> _Assignment_: Where the string "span" appears in a line of the data, show that line.

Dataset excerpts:
§ §
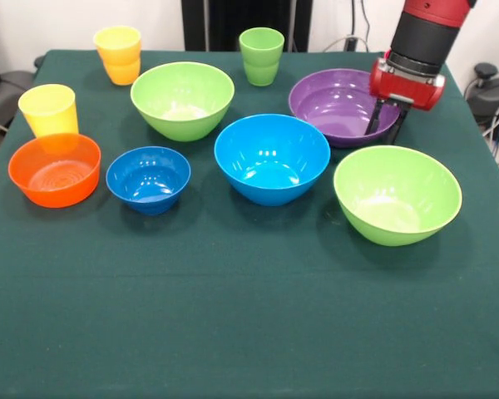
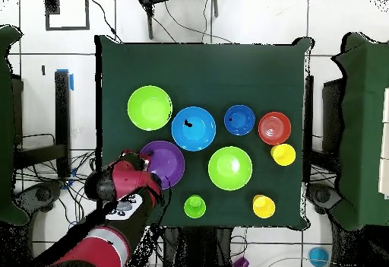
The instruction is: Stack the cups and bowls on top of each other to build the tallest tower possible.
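All the bowls stand apart, open side up, with no tower. The wide purple bowl (image 1: 337, 104) (image 2: 164, 164) is at the back right of the front view. My gripper (image 1: 386, 126) (image 2: 145, 160) is open and straddles its right rim, one finger inside and one outside. The large blue bowl (image 1: 271, 158) sits mid-table. Light green bowls stand at the back (image 1: 182, 100) and front right (image 1: 397, 194). The small blue bowl (image 1: 148, 178) and orange bowl (image 1: 54, 169) are at the left. A yellow cup (image 1: 47, 110), a yellow cup on an orange-yellow one (image 1: 117, 54) and a green cup (image 1: 261, 56) stand behind. The red cup is hidden.
The dark green table (image 1: 233, 316) has open cloth along its near half in the front view. Cables and floor tiles lie beyond the table edges in the overhead view.
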Available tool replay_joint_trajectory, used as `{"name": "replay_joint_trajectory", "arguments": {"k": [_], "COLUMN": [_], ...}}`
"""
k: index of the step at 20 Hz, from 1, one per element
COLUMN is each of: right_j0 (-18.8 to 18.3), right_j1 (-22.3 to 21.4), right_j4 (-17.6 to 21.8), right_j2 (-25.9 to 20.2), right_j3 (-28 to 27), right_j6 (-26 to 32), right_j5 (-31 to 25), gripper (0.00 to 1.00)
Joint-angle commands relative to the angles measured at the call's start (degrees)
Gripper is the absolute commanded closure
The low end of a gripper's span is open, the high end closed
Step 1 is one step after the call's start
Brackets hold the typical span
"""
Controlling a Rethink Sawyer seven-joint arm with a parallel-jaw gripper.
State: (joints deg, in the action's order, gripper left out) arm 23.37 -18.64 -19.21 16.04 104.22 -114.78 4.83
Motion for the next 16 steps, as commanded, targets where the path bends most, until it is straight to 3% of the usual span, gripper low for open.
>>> {"name": "replay_joint_trajectory", "arguments": {"k": [1, 16], "right_j0": [-1.41, -1.89], "right_j1": [1.18, -0.38], "right_j4": [-0.80, -0.21], "right_j2": [-5.50, -5.57], "right_j3": [-3.75, -3.35], "right_j6": [-9.10, -8.39], "right_j5": [0.18, -1.19], "gripper": [1.00, 1.00]}}
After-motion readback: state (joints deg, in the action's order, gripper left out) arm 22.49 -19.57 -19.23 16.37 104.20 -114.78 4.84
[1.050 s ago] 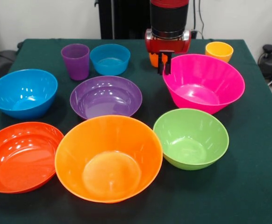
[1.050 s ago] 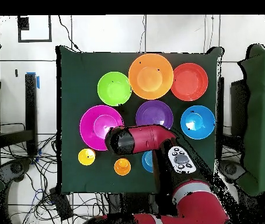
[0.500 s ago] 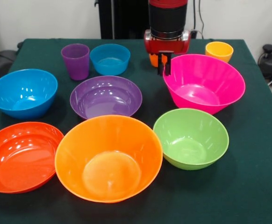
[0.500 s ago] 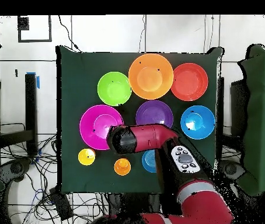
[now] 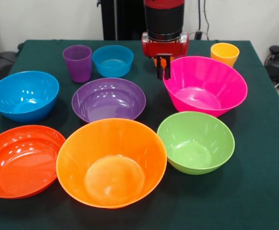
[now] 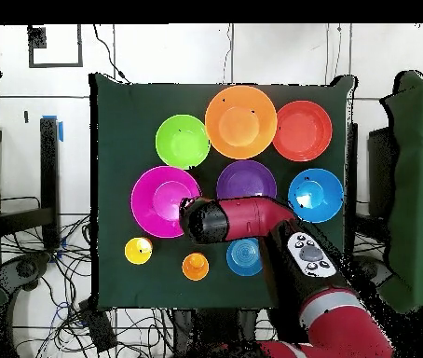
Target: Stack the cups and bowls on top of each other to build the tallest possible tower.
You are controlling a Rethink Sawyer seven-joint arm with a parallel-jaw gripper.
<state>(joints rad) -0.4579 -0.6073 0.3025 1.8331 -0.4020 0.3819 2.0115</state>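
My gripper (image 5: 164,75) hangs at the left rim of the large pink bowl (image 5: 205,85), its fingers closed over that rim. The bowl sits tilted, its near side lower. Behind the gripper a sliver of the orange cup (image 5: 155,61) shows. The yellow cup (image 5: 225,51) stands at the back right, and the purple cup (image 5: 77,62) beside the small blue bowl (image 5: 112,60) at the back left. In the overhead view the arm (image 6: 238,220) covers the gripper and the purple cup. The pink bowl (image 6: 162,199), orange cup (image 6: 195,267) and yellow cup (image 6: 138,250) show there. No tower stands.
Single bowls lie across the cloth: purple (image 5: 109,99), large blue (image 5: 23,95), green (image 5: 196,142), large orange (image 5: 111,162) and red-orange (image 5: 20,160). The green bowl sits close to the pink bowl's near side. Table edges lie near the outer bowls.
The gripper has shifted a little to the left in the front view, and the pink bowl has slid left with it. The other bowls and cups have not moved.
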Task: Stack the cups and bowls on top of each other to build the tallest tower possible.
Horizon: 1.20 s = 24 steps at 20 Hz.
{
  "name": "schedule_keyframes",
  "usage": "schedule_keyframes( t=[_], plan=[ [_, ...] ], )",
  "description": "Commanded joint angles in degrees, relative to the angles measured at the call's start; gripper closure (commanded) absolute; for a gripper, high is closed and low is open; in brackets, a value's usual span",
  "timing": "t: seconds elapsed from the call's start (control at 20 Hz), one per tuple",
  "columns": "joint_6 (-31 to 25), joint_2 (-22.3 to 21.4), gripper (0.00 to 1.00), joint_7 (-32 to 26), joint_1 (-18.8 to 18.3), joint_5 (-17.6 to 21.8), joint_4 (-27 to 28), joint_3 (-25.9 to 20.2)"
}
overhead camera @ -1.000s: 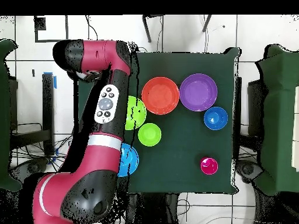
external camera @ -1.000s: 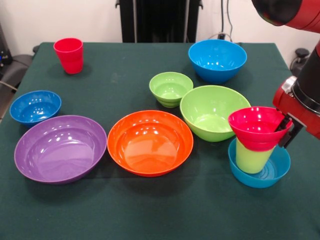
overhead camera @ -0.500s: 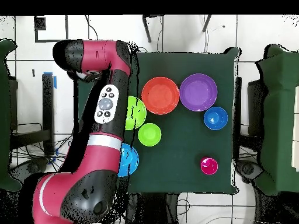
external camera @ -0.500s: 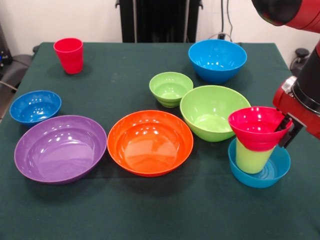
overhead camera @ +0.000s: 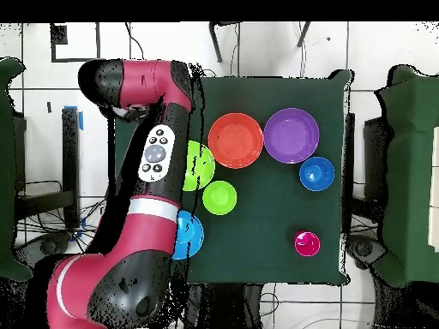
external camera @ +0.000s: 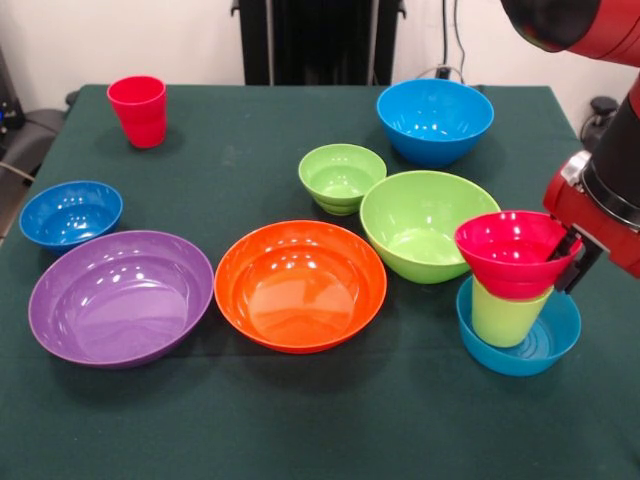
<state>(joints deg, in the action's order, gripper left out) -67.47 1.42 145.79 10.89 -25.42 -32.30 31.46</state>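
At the front view's right a tower stands: a teal-blue bowl holds a lime-green cup, and a small red bowl sits on that cup. My gripper is at the red bowl's right rim and looks shut on it, one black finger showing outside the rim. A red cup stands alone at the far left corner, seen from above as the red cup. A small dark-blue bowl rests at the left edge. In the overhead view my arm hides the tower.
A purple bowl, an orange bowl and a large lime-green bowl lie across the middle. A small ribbed lime-green bowl and a large blue bowl sit behind them. The tower is close to the table's right edge.
The gripper and the red bowl have shifted very slightly left and up together. Everything else stays where it was.
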Motion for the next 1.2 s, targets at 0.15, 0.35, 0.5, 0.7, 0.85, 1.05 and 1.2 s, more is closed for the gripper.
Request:
schedule_keyframes(
  t=[0.15,0.35,0.5,0.7,0.85,1.05,1.2],
  plan=[
    [-6.4,-2.9,1.00,6.1,0.9,-0.5,-8.1,-6.2],
    [-5.4,-3.9,1.00,5.5,1.2,-0.4,-10.1,-6.8],
    [-4.6,-4.3,1.00,5.4,1.3,-0.7,-11.0,-7.4],
    [-3.6,-4.0,1.00,6.7,1.7,-1.2,-10.9,-7.9],
    [-3.1,-3.7,1.00,6.9,1.7,-1.4,-10.4,-8.0],
    [-1.4,-3.7,1.00,6.5,1.6,-1.5,-10.7,-8.5],
    [0.1,-3.1,1.00,6.8,1.7,-1.4,-10.2,-8.4]
  ],
)
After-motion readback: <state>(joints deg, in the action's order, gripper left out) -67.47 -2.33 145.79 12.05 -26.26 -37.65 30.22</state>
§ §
> _Written response_:
The low end of a gripper's span is open, the high end closed
Brackets hold the typical span
Motion for the next 16 steps, as commanded, targets where the path bends most, until it is straight to 3% of the usual span, gripper low for open.
  "description": "Commanded joint angles in degrees, relative to the angles measured at the call's start; gripper closure (commanded) absolute; for a gripper, high is closed and low is open; in brackets, a value's usual span",

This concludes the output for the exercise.